This is the mail archive of the
gcc@gcc.gnu.org
mailing list for the GCC project.
Re: Vector registers on MIPS arch
- From: David Guillen Fandos <david at davidgf dot net>
- To: Ilya Enkovich <enkovich dot gnu at gmail dot com>
- Cc: Gcc Mailing List <gcc at gcc dot gnu dot org>
- Date: Tue, 5 Apr 2016 23:50:46 +0100
- Subject: Re: Vector registers on MIPS arch
- Authentication-results: sourceware.org; auth=none
- References: <56FF1331 dot 9080103 at davidgf dot net> <CAMbmDYYGvvWWABBwXJ+yQdxvvrZbt4Gd6zsTaGRa1nGd8ndZPg at mail dot gmail dot com> <5702F1CA dot 5040605 at davidgf dot net> <CAMbmDYb7tMPbmf1OdxF+RmTGxWc1377wE0rqyeu1cDtdfmKEGg at mail dot gmail dot com>
On 05/04/16 09:13, Ilya Enkovich wrote:
> 2016-04-05 1:59 GMT+03:00 David Guillen Fandos <david@davidgf.net>:
>>
>>
>> On 04/04/16 10:55, Ilya Enkovich wrote:
>>> 2016-04-02 3:32 GMT+03:00 David Guillen Fandos <david@davidgf.net>:
>>>> Hello there!
>>>>
>>>> I'm trying to add some vector registers to a MIPS arch (32 bit). This
>>>> arch has 32 x 128 bit registers that can essentially be seen as V4SF.

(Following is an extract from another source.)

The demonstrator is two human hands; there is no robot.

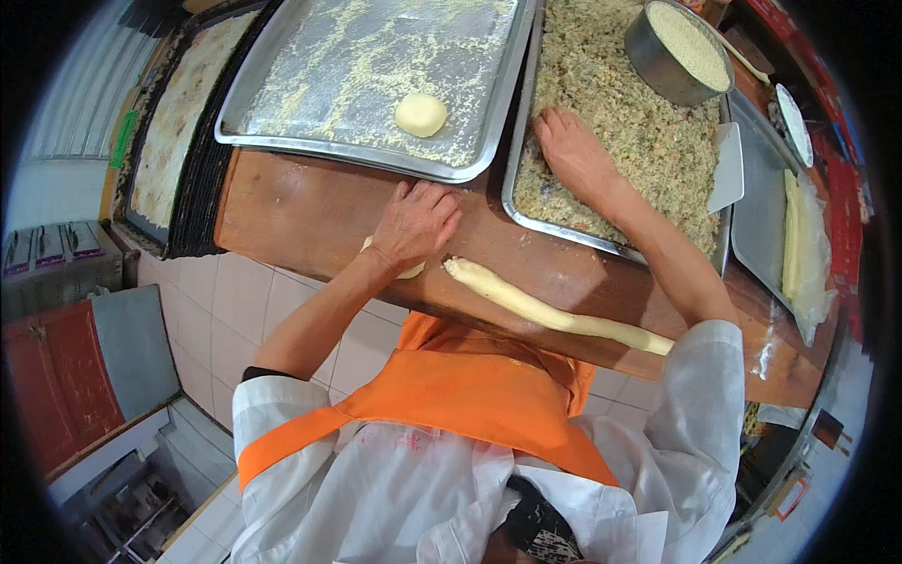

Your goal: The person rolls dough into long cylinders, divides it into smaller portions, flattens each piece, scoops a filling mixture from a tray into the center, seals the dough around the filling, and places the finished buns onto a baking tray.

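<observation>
My left hand (418, 226) lies palm down on the wooden table, fingers slightly bent and near the front edge of the left tray. A flat pale piece of dough (411, 272) shows partly from under its palm and wrist. To the right of it lies a long dough rope (554, 313) along the table's near edge. My right hand (575, 155) is in the tray of crumbly, speckled filling (587, 70), fingers curled together with their tips down in it; how much they hold is hidden. One round dough ball (421, 115) sits on the seed-strewn metal tray (324, 146).
A round metal tin of seeds (678, 56) stands on the filling, with a white scraper (726, 169) at the tray's right side. Farther right, more dough (792, 240) lies beside plastic wrap on another tray. Dark stacked baking trays (188, 122) stand at the left.
</observation>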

>>>> So far I'm using this test:
>>>>
>>>> volatile float foo __attribute__ ((vector_size (16)));
>>>> volatile float bar __attribute__ ((vector_size (16)));
>>>>
>>>> int main() {
>>>> foo = foo + bar;
>>>> }
>>>>
>>>> Which produces the right SSE/AVX instructions for x86 but fails on my
>>>> mips cross compiler with my modifications.

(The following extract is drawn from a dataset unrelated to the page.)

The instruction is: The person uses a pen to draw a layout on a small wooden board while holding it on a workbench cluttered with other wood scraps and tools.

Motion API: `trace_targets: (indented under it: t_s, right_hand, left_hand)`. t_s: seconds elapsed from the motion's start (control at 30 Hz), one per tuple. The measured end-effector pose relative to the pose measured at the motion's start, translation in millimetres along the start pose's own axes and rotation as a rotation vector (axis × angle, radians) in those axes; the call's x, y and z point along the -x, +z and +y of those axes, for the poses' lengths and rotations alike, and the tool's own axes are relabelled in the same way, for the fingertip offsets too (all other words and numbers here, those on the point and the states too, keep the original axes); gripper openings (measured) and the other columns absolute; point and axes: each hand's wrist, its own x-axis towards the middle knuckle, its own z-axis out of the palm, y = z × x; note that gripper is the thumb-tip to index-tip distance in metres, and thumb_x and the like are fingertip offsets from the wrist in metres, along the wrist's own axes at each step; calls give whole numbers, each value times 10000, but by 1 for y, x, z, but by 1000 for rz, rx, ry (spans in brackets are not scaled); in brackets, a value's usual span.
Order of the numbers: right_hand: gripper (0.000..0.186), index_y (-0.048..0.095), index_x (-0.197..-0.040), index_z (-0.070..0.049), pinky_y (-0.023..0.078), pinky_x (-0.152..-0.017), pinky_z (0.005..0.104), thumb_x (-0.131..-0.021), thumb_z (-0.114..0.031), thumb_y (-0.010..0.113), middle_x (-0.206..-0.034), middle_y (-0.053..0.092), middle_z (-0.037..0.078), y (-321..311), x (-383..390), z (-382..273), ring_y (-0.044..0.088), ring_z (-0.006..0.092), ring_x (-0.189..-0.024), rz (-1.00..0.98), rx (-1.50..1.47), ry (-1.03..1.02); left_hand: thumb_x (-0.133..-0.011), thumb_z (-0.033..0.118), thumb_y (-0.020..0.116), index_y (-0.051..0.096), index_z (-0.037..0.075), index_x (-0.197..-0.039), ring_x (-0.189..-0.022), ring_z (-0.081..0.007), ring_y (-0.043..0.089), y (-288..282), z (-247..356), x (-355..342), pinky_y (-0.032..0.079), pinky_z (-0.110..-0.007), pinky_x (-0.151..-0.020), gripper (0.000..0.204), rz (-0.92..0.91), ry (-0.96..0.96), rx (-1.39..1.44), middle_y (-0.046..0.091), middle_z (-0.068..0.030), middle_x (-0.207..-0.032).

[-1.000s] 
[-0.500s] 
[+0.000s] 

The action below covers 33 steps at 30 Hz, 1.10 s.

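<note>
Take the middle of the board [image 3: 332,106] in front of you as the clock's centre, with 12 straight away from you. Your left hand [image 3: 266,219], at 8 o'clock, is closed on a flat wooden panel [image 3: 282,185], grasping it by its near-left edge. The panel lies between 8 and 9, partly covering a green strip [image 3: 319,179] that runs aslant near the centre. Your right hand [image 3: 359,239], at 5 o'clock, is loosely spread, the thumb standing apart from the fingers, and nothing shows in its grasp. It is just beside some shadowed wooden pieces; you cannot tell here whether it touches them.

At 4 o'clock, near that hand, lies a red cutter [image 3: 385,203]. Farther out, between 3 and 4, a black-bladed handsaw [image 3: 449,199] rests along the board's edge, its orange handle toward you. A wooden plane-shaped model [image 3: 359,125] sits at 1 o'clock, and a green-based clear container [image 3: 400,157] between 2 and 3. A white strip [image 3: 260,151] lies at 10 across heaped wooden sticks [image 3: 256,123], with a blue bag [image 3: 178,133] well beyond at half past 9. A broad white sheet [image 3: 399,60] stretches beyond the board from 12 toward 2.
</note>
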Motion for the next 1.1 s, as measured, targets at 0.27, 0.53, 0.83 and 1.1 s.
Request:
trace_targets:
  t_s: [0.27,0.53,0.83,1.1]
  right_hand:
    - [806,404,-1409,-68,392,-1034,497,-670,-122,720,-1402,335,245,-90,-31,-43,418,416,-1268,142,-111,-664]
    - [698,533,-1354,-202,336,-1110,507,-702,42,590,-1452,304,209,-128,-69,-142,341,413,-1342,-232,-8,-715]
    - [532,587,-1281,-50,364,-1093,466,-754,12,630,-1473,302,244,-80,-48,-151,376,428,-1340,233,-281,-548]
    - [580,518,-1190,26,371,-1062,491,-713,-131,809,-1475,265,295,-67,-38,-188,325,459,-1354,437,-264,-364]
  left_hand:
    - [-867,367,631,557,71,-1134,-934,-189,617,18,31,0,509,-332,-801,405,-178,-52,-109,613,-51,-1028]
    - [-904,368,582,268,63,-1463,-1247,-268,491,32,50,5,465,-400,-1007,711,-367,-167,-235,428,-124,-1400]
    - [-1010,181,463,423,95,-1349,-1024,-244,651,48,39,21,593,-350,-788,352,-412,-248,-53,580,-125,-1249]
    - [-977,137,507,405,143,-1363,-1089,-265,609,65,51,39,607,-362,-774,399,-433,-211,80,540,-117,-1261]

>>>> The modifications I did so far are:
>>>>
>>>> - Add 32 new regsiters, adding a register class, updating/adding bit
>>>> fields, updating also other macros that deal with reg allocation (like
>>>> caller saved and stuff). Also incremented the first pseudo reg value.
>>>>
>>>> - Add 3 define_insn that load, store and add vectors.
>>>>
>>>> - Tweak some things here and there to let the compiler know about the
>>>> V4SF type being available.
>>>>
>>>> So far the compiler goes back to scalar code, not working properly at
>>>> the veclower pass. My test.c.123t.veclower21 looks like:
>>>>
>>>> <bb 2>:
>>>> foo.0_2 ={v} foo;
>>>> bar.1_3 ={v} bar;
>>>> _6 = BIT_FIELD_REF <foo.0_2, 32, 0>;
>>>> _7 = BIT_FIELD_REF <bar.1_3, 32, 0>;
>>>> _8 = _6 + _7;
>>>> _9 = BIT_FIELD_REF <foo.0_2, 32, 32>;
>>>> _10 = BIT_FIELD_REF <bar.1_3, 32, 32>;
>>>> _11 = _9 + _10;
>>>> _12 = BIT_FIELD_REF <foo.0_2, 32, 64>;
>>>> _13 = BIT_FIELD_REF <bar.1_3, 32, 64>;
>>>> _14 = _12 + _13;
>>>> _15 = BIT_FIELD_REF <foo.0_2, 32, 96>;
>>>> _16 = BIT_FIELD_REF <bar.1_3, 32, 96>;
>>>> _17 = _15 + _16;
>>>> foo.2_4 = {_8, _11, _14, _17};
>>>> foo ={v} foo.2_4;
>>>> return 0;
>>>>
>>>>
>>>> Any ideas on what I'm missing and/or how to further debug this? I don't
>>>> really want autovectorization, just to be able to use vec registers
>>>> "manually".
>>>
>>> Hi.
>>>
>>> Can't say for sure since you didn't attach your patch. But vector
>>> lowering happens for a vector statement which doesn't have corresponding
>>> entry in optab. You must ensure your templates have proper names to
>>> get them added to optabs.
>>>
>>> Thanks,
>>> Ilya
>>>
>>>>
>>>> Thanks!
>>>> David
>>>>
>>
>> Hey Ilya, thanks for the response.
>>
>> My patterns look like this:
>>
>>
>> ;; Vector load.
>> (define_insn "load_v4sf"
>> [(set (match_operand:V4SF 0 "register_operand" "=kv")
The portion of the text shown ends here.